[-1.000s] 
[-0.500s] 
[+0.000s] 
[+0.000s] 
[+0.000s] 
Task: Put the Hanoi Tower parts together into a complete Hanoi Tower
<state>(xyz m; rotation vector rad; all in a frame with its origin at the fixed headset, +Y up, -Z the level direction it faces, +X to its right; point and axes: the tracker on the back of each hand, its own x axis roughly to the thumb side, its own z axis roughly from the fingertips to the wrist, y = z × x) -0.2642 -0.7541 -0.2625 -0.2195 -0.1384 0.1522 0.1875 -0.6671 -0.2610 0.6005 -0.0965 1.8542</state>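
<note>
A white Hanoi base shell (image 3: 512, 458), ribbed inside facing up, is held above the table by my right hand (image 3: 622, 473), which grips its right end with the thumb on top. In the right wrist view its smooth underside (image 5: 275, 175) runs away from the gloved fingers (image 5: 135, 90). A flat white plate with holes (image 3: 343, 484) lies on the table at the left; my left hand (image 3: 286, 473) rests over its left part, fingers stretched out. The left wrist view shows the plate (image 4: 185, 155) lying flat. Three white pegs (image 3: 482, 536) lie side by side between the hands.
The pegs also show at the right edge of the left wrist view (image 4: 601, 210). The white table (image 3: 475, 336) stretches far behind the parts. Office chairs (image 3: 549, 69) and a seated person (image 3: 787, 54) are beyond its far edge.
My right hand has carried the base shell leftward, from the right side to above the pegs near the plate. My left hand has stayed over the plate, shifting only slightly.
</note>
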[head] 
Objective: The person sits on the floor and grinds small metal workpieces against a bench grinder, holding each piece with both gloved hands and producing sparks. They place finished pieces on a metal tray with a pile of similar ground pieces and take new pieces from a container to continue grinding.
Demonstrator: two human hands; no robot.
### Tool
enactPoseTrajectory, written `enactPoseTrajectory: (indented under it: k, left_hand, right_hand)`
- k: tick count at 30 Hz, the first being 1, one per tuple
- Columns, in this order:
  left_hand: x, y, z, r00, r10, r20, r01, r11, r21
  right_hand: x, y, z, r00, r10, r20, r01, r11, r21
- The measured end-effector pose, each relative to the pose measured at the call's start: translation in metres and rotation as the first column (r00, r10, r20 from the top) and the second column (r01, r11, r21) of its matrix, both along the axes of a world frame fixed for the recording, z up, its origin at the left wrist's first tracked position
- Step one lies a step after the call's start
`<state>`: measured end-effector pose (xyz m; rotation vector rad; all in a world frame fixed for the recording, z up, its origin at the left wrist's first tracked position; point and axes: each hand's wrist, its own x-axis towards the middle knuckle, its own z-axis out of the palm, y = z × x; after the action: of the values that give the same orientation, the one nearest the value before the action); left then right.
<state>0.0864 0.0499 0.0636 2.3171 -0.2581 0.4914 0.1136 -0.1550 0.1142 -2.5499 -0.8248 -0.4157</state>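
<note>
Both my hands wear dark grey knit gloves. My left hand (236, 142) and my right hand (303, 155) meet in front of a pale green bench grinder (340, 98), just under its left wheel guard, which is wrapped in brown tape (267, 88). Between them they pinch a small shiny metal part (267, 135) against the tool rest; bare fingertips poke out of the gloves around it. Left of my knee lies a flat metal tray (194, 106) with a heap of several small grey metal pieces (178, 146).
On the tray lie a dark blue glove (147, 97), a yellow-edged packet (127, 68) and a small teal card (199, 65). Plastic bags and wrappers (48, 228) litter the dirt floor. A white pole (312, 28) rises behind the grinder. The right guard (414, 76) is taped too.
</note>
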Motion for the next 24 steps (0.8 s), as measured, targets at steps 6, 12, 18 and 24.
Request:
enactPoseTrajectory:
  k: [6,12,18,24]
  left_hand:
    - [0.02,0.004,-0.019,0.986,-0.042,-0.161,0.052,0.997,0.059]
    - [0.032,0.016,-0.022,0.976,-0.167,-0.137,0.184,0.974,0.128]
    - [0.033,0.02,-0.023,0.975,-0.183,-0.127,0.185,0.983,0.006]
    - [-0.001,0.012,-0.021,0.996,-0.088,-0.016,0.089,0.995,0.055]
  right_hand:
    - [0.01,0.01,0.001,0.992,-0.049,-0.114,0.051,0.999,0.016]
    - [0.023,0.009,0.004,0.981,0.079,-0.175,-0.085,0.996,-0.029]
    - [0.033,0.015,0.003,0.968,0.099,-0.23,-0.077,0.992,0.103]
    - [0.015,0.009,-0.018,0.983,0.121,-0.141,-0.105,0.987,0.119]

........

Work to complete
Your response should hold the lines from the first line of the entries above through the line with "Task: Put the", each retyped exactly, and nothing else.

Written reply
[-1.000s] 
[-0.500s] 
[+0.000s] 
[+0.000s] 
[+0.000s] 
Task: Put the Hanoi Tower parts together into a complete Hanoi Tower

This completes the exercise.